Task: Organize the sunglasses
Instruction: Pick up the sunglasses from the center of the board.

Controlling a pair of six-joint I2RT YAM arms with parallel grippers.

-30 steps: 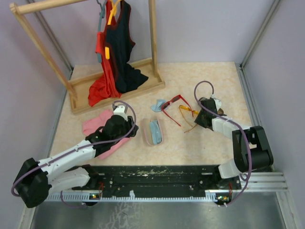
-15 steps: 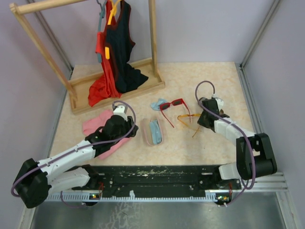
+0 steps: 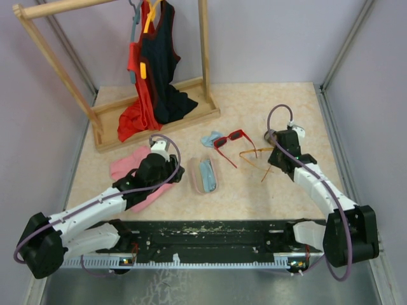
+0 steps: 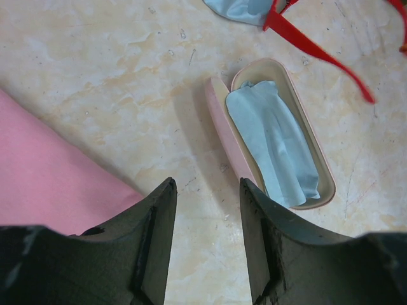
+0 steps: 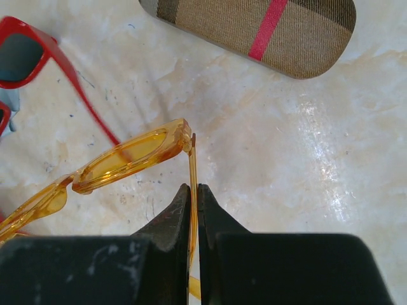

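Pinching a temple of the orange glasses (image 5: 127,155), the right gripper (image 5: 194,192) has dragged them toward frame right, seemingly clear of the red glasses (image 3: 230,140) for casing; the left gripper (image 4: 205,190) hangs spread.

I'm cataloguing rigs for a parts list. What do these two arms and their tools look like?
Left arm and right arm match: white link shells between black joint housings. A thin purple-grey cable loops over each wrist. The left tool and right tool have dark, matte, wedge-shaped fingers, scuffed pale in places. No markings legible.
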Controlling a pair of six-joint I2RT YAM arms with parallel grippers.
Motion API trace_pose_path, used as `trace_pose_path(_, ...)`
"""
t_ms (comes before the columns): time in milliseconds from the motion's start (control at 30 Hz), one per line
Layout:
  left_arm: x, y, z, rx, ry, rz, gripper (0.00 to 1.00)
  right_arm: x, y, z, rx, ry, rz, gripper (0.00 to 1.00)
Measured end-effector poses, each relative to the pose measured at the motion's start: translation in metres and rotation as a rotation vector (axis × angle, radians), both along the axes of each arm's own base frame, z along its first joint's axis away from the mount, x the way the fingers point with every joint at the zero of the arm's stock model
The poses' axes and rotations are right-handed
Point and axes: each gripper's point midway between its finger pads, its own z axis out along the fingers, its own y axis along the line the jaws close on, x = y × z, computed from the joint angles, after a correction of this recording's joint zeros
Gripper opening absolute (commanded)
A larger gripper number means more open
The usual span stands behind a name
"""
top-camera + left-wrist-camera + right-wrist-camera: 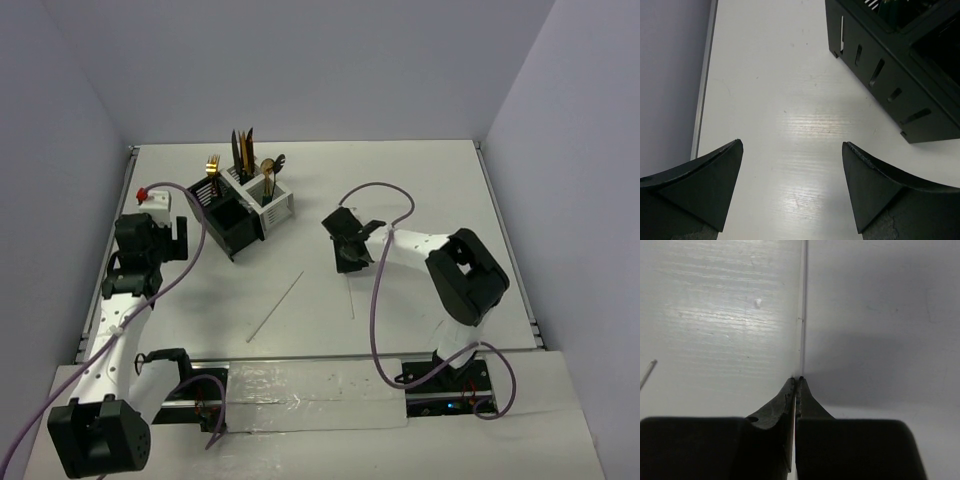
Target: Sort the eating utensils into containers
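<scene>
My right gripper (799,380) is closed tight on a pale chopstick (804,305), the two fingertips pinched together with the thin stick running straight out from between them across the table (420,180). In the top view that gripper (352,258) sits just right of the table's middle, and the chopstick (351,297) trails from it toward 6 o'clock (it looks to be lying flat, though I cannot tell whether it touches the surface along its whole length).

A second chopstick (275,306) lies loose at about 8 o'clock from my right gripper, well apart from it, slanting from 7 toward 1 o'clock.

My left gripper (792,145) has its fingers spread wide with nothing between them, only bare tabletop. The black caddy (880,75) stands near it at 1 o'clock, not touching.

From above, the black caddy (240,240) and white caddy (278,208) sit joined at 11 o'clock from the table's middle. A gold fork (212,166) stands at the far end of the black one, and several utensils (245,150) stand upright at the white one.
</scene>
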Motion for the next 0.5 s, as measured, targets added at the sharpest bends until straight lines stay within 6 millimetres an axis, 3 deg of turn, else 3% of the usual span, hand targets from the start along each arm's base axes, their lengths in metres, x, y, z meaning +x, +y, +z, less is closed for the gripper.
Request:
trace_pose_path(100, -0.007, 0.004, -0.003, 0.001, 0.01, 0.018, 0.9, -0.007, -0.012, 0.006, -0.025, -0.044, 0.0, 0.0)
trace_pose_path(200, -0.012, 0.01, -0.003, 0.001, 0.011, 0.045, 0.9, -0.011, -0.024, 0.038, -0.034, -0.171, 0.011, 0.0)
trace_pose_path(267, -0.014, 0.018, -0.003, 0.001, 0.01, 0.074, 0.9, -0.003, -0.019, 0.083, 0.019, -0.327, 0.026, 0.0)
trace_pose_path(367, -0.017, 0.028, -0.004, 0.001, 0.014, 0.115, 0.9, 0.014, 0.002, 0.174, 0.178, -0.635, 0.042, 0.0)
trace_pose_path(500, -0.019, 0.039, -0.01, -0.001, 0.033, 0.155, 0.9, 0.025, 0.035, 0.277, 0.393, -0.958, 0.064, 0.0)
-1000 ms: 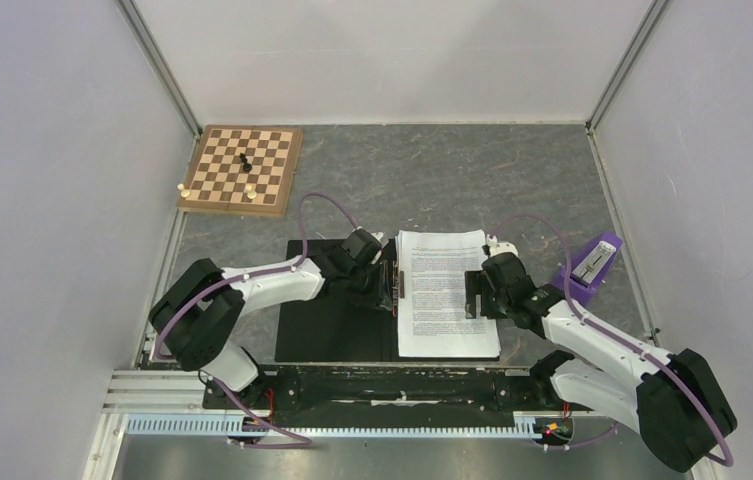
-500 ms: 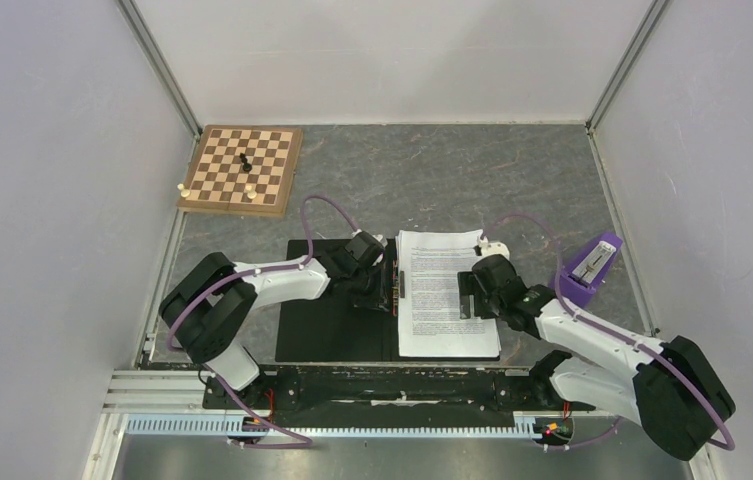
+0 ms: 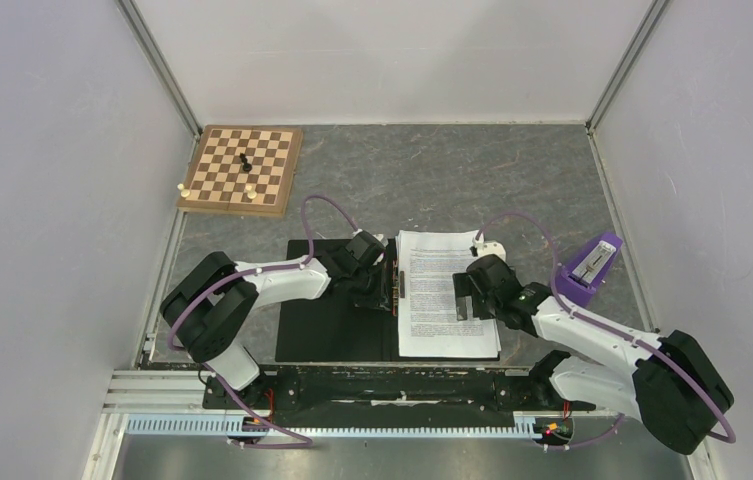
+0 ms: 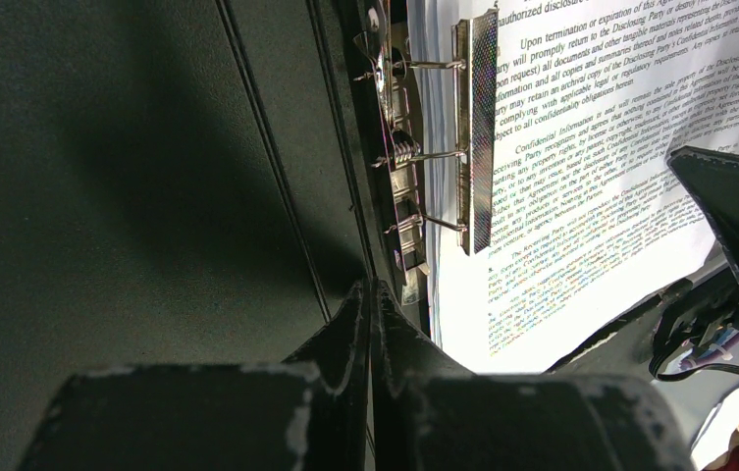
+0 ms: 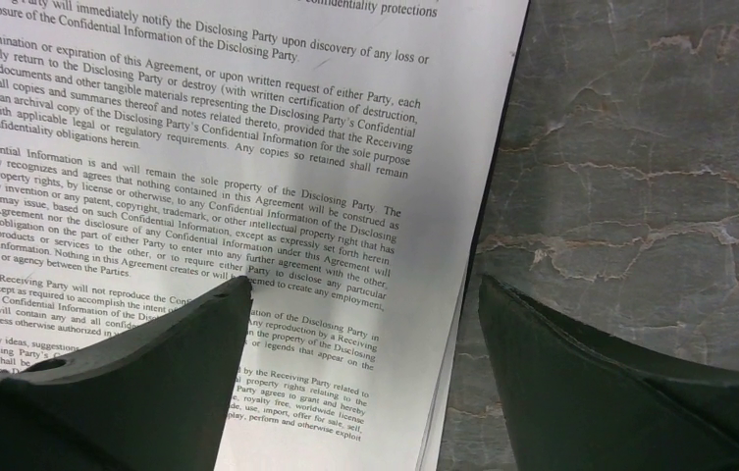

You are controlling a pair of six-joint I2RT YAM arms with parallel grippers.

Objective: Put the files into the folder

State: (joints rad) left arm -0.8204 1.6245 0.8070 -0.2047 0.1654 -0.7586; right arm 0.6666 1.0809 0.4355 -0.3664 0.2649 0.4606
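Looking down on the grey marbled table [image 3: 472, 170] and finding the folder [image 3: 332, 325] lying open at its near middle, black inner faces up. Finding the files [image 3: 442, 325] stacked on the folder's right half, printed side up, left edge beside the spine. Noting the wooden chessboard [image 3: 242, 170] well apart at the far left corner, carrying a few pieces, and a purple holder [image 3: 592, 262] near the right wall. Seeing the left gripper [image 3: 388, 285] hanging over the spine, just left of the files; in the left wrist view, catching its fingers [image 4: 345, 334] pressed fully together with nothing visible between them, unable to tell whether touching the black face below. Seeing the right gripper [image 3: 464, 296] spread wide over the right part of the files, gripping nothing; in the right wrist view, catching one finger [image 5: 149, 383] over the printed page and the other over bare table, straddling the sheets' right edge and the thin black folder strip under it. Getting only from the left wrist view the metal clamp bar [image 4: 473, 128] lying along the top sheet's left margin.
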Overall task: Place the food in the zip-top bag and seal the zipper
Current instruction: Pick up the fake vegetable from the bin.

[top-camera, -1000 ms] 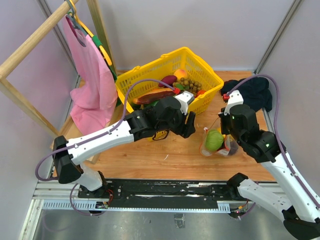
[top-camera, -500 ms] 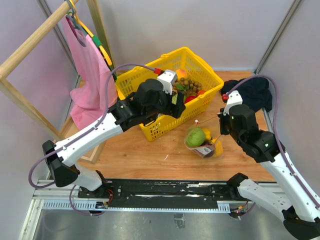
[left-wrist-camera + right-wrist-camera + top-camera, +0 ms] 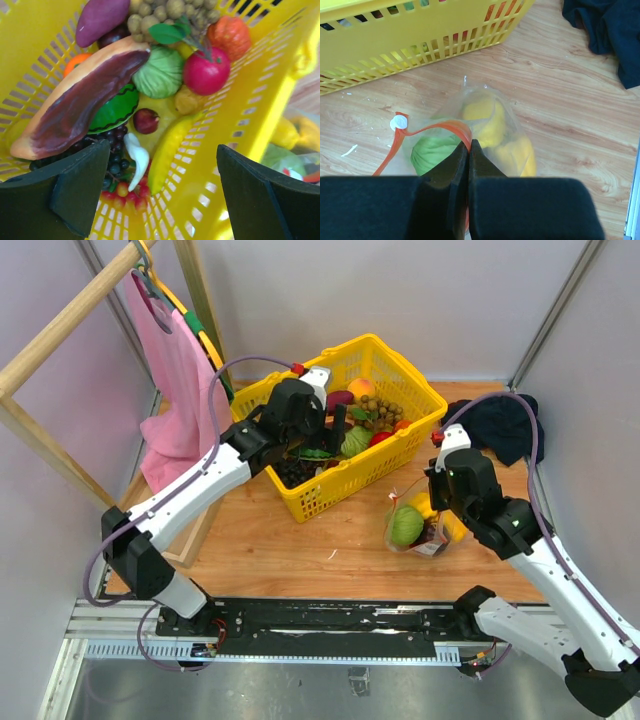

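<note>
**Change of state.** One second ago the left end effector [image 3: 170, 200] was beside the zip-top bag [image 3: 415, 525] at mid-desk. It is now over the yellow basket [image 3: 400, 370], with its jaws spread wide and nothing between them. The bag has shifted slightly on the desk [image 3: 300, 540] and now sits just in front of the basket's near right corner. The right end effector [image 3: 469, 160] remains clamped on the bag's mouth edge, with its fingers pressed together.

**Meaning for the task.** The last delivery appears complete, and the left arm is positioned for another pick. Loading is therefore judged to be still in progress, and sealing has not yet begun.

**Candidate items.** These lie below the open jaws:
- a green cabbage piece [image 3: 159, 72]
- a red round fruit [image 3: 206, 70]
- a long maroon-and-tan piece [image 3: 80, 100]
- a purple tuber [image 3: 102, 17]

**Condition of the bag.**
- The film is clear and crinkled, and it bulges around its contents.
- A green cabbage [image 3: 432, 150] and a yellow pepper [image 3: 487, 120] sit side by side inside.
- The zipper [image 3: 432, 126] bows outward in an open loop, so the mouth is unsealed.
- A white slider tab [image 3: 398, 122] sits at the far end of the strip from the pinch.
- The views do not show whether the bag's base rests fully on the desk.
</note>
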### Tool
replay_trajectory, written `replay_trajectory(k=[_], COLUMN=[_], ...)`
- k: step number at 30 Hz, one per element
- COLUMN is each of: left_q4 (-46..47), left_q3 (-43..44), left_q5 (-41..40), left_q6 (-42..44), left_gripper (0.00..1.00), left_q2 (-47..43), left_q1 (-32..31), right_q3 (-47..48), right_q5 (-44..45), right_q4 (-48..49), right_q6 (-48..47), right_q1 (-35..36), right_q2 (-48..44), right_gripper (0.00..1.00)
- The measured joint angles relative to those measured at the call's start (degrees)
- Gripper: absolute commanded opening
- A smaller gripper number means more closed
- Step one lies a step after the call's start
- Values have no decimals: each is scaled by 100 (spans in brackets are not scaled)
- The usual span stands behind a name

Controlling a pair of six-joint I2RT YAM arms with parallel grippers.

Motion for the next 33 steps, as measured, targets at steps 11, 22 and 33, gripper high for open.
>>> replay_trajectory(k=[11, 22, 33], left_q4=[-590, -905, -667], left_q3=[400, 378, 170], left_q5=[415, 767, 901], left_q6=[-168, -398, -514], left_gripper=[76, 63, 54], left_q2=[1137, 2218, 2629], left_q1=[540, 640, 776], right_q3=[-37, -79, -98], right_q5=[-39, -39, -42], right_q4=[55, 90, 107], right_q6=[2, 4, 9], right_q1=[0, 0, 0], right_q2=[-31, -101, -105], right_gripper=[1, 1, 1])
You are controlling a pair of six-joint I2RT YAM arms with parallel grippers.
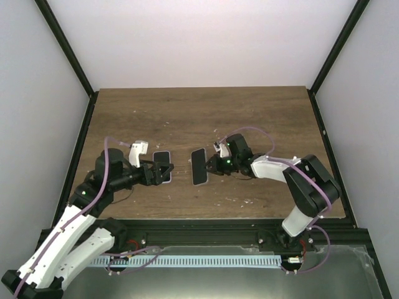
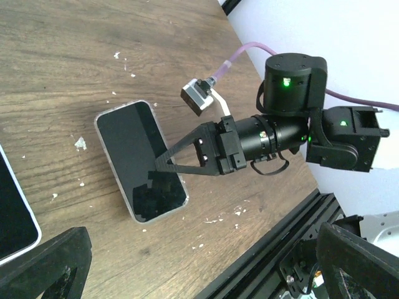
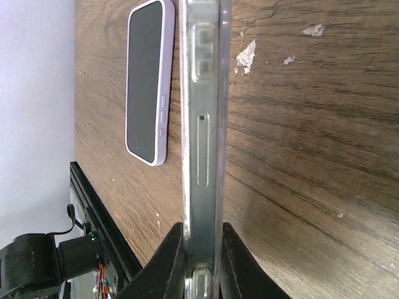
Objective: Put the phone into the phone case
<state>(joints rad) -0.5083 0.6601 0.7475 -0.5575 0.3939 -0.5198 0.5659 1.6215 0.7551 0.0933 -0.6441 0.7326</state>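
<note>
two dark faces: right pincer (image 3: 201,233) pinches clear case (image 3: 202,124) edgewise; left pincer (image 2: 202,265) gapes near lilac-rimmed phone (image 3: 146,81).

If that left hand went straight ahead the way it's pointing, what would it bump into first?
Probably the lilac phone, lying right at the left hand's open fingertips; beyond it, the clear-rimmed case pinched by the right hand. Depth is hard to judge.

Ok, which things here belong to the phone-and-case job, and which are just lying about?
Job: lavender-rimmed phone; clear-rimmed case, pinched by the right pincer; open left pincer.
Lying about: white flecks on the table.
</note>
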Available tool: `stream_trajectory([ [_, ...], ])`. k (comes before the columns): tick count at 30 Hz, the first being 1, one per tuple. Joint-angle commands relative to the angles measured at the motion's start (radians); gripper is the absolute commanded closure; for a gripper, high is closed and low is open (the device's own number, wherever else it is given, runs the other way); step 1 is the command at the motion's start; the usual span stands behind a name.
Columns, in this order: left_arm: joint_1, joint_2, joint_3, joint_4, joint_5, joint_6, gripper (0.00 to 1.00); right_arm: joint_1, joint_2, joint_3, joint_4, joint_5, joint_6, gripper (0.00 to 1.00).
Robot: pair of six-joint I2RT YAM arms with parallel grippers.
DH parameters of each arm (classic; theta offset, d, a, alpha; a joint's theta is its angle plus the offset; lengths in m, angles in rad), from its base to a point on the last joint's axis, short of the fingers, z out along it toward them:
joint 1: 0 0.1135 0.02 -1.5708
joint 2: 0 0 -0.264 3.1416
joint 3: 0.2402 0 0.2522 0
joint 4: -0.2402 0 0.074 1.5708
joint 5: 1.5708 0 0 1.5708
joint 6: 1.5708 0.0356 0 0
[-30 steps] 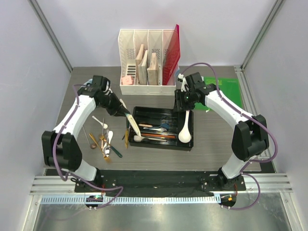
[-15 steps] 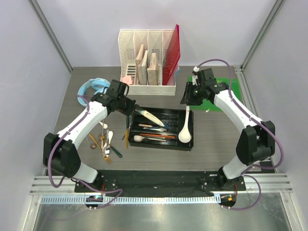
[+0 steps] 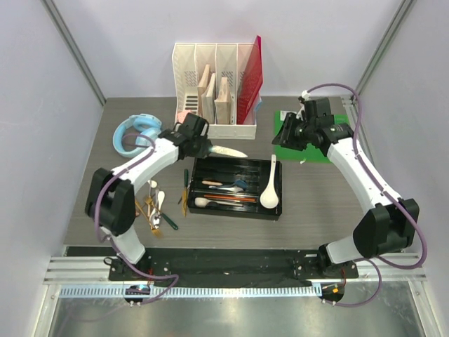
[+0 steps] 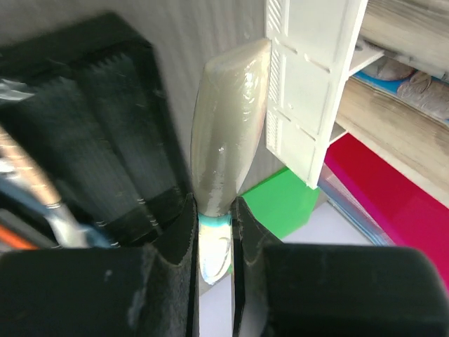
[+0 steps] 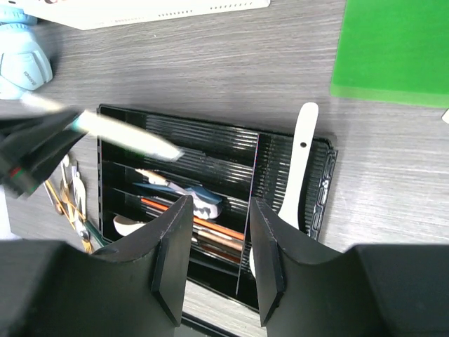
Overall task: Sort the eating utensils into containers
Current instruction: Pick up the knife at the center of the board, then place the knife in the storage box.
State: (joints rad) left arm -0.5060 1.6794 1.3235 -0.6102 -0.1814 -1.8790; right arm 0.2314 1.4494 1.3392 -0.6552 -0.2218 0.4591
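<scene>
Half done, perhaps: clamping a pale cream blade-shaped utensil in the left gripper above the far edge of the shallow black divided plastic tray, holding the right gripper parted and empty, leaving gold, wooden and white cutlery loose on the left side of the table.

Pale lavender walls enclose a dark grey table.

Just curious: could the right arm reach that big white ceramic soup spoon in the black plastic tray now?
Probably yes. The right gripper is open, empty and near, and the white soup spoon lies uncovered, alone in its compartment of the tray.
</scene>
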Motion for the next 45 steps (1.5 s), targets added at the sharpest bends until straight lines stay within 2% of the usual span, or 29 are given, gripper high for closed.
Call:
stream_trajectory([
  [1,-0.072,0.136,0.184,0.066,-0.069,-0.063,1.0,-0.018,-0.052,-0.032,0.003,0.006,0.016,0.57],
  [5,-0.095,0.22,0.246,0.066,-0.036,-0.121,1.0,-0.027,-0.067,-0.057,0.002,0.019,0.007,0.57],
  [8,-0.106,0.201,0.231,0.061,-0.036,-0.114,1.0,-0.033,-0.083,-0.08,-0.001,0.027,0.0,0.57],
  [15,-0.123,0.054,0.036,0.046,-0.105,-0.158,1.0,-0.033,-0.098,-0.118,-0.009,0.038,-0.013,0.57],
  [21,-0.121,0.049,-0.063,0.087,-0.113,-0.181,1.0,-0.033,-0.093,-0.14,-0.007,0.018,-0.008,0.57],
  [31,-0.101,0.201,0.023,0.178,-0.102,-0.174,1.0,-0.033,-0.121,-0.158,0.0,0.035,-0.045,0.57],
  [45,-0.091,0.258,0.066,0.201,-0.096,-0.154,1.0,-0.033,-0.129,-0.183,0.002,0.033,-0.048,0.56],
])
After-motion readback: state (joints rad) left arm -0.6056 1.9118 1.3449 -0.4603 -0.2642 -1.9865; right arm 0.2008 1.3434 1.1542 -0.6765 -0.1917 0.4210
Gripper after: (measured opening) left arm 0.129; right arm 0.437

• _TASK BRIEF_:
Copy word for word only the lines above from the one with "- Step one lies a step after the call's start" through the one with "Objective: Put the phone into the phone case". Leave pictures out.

• _EXERCISE OUTPUT_:
- Step one lies a step after the call's start
- Values have no decimals: each is scaled by 100 (spans in brackets are not scaled)
- The usual span stands behind a name

Controlling a pair of six-joint I2RT YAM arms with parallel grippers.

Motion for the next 33 steps, as measured, targets at steps 11, 22 and 33, gripper high for open.
>>> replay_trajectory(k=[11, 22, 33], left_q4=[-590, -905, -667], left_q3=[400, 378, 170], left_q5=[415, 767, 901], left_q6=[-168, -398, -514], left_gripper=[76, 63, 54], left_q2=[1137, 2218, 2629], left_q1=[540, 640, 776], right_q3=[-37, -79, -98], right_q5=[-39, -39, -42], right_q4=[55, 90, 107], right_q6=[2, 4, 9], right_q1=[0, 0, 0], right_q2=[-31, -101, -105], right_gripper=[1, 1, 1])
You are controlling a pair of six-joint I2RT YAM arms with parallel grippers.
Objective: Put the phone into the phone case

This answer requires no additional content.